If you were to sum up God’s teachings to Israel in one statement, what would it be? In Jesus’ time, Jews studied the Torah, which now makes up the first five books of the Holy Bible. In my annual reading plan, I reach the end of April before I finish up those five books, not to mention all of the words of the prophets.
So how can anyone summarize all of this content in one sentence? In the Sermon on the Mount, Jesus does just that when He gives us the Golden Rule.
“So in everything, do to others what you would have them do to you, for this sums up the Law and the Prophets.” – Matthew 7:12
This short statement “sums up the Law and the Prophets?” No wonder we call it The Golden Rule. Let’s look at the history of this verse, along with how to interpret it.
The Golden Rule in Historical Context
Most faith traditions have some version of the Golden Rule, with similar sayings dating before Christ. An ancient papyrus from as early as 600 BC contains this maxim: “That which you hate to be done to you, do not do to another.” Judaism, Christianity, Islam, Hinduism, and Bahá’í, among others, all teach concepts of reciprocity.
Notably, as D.A. Carson points out, Jesus was the first faith teacher to invert the saying from the negative to the positive. Rather than considering only how we should not harm others, Jesus challenged us to proactively love people.
About A.D. 20, Rabbi Hillel, challenged by a Gentile to summarize the law in the short time the Gentile could stand on one leg, reportedly responded, “What is hateful to you, do not do to anyone else. This is the whole law; all the rest is commentary. Go and learn it” (b Shabbath 31a). Apparently only Jesus phrased the rule positively. Thus stated it is certainly more telling than its negative counterpart, for it speaks against sins of omission as well as sins of commission. – D.A. Carson
Jesus picked up a nuance of the law that Rabbi Hillel did not. God had passed down this same principle to His people through Moses in Leviticus 19:18: “Do not seek revenge or bear a grudge against anyone among your people, but love your neighbor as yourself. I am the Lord.” Later, Jesus cited this as the second most important commandment, after loving God. (Mark 12:30, 31)
Jesus goes much further than instructing His followers to passively avoid harm. He tells us to actively do good to others. In fact, he says, treat others the way you want to be treated.
Love in the Way You Want to Be Loved
At face value, the Golden Rule is a simple–if challenging–command. Think about what you would want someone to do for you, and do it for them.
The Message paraphrases the verse this way:
Here is a simple, rule-of-thumb guide for behavior: Ask yourself what you want people to do for you, then grab the initiative and do it for them. Add up God’s Law and Prophets and this is what you get.
You can probably think of many examples of what you want people to do for you. We say, “I’d like…”:
- Others to speak to me with kindness.
- To be preferred–to be given the larger portion, the better seat, the more prestigious place.
- For others to pay attention to me and respect me.

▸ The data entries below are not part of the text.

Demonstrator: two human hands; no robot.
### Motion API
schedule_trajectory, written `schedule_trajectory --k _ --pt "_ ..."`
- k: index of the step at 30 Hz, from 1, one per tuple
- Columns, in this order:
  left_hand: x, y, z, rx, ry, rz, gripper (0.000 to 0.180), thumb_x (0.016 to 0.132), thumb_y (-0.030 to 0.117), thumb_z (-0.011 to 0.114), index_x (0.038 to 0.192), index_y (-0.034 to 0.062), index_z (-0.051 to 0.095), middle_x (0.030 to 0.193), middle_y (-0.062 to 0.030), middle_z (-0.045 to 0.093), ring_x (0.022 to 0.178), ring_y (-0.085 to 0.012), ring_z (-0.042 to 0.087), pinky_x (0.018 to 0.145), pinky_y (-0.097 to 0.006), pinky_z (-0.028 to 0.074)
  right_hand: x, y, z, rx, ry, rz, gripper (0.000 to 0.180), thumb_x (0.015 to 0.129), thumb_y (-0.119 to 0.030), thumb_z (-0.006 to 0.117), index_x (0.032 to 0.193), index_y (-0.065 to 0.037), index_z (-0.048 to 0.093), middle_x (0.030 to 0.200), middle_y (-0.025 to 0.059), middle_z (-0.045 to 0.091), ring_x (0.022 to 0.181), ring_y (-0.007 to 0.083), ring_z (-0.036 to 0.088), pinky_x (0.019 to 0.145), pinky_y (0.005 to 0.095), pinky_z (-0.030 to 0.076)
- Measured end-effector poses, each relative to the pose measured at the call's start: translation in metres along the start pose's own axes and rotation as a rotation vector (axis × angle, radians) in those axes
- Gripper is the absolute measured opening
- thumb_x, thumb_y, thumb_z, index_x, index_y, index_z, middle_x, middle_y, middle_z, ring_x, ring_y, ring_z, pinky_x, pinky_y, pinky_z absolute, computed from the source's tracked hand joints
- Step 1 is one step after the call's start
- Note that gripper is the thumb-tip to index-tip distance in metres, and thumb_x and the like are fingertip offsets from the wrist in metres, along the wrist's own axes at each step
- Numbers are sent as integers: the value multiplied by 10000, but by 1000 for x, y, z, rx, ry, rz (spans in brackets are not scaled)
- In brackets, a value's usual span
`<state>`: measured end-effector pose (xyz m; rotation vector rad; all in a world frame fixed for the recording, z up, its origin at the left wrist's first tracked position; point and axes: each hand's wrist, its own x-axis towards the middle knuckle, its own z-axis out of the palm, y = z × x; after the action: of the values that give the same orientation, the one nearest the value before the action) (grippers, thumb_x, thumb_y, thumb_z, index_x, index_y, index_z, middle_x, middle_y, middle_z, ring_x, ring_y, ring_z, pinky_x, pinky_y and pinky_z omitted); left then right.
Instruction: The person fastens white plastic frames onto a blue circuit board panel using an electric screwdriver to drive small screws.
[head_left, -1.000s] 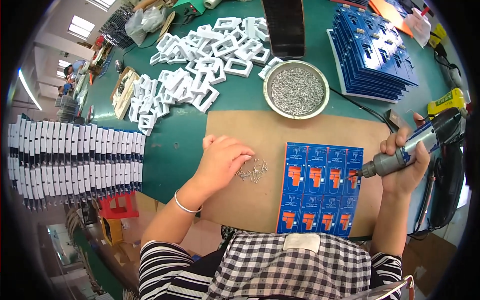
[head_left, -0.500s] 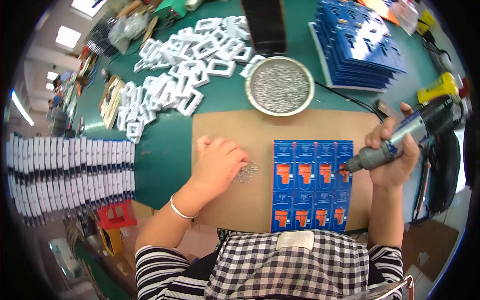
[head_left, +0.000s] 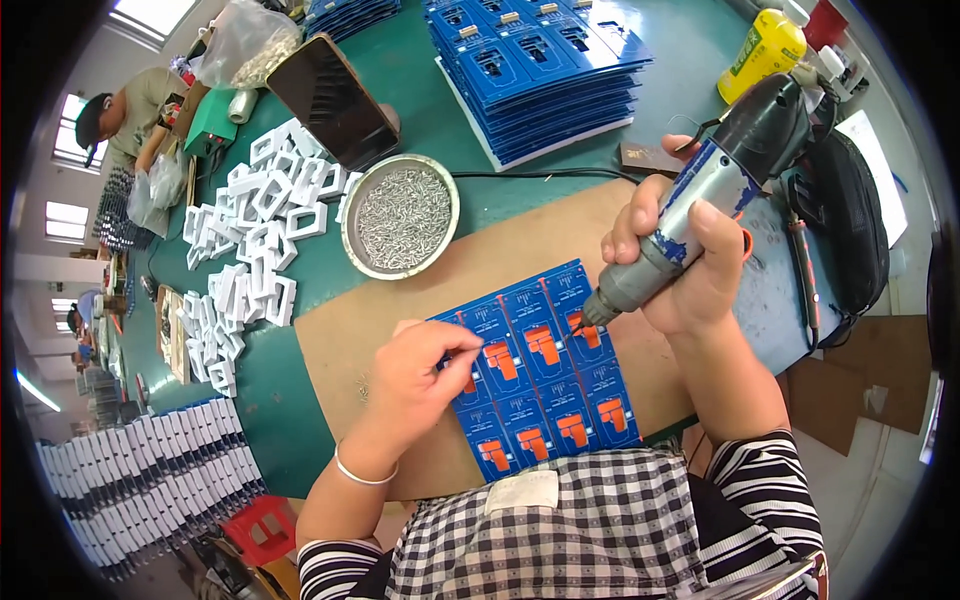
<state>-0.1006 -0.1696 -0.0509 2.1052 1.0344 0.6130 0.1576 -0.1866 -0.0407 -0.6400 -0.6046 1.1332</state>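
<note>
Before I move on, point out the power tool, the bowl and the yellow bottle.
Power tool [head_left: 685, 215]: head view, on its silver body.
Bowl [head_left: 394, 274]: head view, on its near rim.
Yellow bottle [head_left: 763, 55]: head view, on its side.

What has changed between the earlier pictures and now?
The left hand moved right, from the loose screws to the blue circuit-board panel; whether its fingers hold anything is unclear. The view turned. The right hand still grips the electric screwdriver; the bowl stayed put.
</note>
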Motion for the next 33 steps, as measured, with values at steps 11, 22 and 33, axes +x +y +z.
schedule_trajectory --k 11,22,33 --pt "21 -1 26 261 -12 285 200 684 61 754 849 103 648 820 -20 671 725 -201 606 733 -338 425 -3 0 -6 -6 -10 1 617 814 -340 570 1317 -66 337 753 93 542 591 216 577 606 386 509" --pt "23 -2 30 321 7 265 187 651 106 772 798 107 657 796 -17 560 744 -209 552 693 -342 392 -3 0 -7 -44 -8 -8 630 808 -337 583 1317 -61 336 736 95 534 583 218 579 608 388 512" --pt "29 9 26 425 -38 293 150 657 124 767 758 104 658 755 -22 573 736 -211 559 689 -333 397 -5 6 2 -107 -71 -18 659 812 -342 604 1321 -62 292 742 103 537 600 221 590 620 389 520"
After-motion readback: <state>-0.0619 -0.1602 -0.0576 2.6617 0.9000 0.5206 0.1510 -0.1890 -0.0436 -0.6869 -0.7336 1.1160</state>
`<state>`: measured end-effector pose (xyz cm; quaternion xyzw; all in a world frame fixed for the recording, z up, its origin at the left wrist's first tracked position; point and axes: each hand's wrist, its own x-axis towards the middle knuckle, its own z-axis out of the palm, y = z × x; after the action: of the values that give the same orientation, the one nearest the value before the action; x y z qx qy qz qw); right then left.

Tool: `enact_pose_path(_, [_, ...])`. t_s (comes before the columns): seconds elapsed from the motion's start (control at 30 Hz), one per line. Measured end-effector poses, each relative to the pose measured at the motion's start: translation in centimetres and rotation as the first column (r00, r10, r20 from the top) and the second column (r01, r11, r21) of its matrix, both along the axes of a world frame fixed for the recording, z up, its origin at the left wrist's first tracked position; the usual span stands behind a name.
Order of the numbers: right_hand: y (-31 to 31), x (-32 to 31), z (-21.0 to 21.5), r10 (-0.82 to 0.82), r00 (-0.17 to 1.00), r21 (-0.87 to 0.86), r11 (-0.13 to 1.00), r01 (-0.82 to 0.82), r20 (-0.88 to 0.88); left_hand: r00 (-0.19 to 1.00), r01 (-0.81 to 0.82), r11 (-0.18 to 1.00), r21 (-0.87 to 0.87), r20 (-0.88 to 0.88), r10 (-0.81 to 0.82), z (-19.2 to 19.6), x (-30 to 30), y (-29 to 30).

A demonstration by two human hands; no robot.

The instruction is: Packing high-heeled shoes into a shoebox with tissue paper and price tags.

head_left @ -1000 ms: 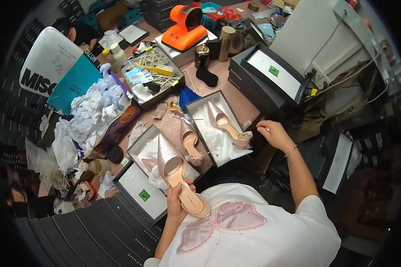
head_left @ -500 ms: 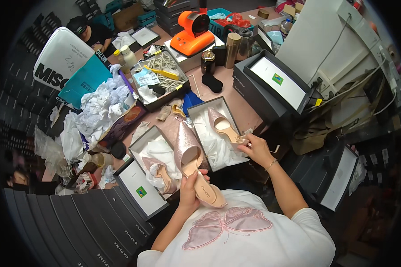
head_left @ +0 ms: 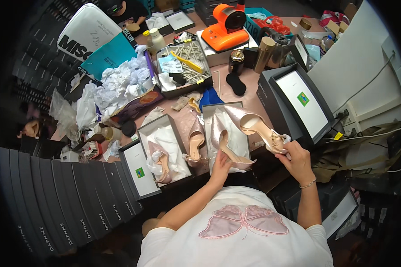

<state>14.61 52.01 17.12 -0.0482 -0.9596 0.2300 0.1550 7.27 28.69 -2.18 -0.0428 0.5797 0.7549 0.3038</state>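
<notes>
My left hand is closed around the middle of a pink glitter pointed-toe shoe, above an open grey shoebox with white tissue. My right hand pinches the heel end of a matching shoe, raised over the box's right side with its toe pointing far left. Between the boxes, another pink shoe rests with a thin chain-like strap by its heel. A fourth pink shoe lies on tissue in the left shoebox. My fingers partly hide both held shoes.
A white-lined lid lies beside the left box. Dark shoeboxes stand at right, with more lined up at left. Beyond are crumpled paper, a box of sticks, an orange device and a person.
My right hand has lifted its shoe up and right out of the right box. My left hand has moved its shoe forward over that box, uncovering the shoe between the boxes. The view has shifted.
</notes>
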Motion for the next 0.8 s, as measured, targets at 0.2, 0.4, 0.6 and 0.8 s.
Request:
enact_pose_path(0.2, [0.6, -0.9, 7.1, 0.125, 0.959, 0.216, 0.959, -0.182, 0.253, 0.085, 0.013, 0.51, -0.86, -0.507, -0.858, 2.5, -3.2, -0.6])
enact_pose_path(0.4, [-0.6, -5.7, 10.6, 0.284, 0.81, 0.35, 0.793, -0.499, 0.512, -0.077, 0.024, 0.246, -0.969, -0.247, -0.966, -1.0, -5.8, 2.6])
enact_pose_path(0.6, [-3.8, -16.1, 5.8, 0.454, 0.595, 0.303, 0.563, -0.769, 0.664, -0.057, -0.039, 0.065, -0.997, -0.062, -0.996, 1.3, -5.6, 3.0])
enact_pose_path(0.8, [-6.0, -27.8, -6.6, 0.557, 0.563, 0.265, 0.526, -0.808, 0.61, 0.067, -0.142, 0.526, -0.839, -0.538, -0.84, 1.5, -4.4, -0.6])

- Others to assume the best about me.
The list could get very long. The difficulty is found in turning it around to do for others.
Our nature is to prefer ourselves over other people. This is part of the beauty of the Golden Rule. When we think about what we want, it becomes quite easy to recognize how to show kindness to others. It may be much more difficult to actually practice, but we cannot claim ignorance to what should be done.
Love in the Way That You Would Have Them Do
There is another nuance to Jesus’ statement. It’s found in his words “what you would have them do to you.” If we simply do what we would want if we were in their shoes at this moment, it’s not sufficient. We are to think of what we would have them do to us, knowing what we know now about their situation, not just as we might desire if we were them.
For example, when I graduated from high school, I would have happily accepted a car, a house, and an inheritance from my parents. I would have liked for them to treat me that way. Does that mean that when my daughter graduates from high school, I’ll set her up with what I wanted then? Of course not. My life experience has shown me that my parents would have been actually stunting my personal growth if they had not spurred me on toward college and making my own way. Looking back, what I would have them do for me is different from what it would have been then.
Another example comes from my friend whom I’ll call Margaret. Today she’s living a fruitful life with an apartment and a full-time job. Margaret and I are in a Bible study group together, and she recently shared with me that she had lived on the streets for several years. She lived with addictions that she fed by asking passersby for money.
I recently asked Margaret what she does now when people ask her for money on the street. She said, “I definitely don’t give them money! People giving me stuff just kept me living under the bridge!” She explained that until she had found herself completely destitute, she had been unable to embrace change.
When Margaret was living with her addiction, her desire was for money to feed her habit. But looking back, what she would have them do for her is different. She would have them sit with her, show her a different way to live, challenge her addiction, and pray for her. That’s how she lives out the Golden Rule now.
Like so many of Jesus’ teachings, the command to treat others the way we want to be treated is simple enough to teach children, but so profound that we can spend a lifetime incorporating it into our daily lives. May we be followers of Jesus who truly do unto others what we would have them do unto us, even when it requires sacrifice.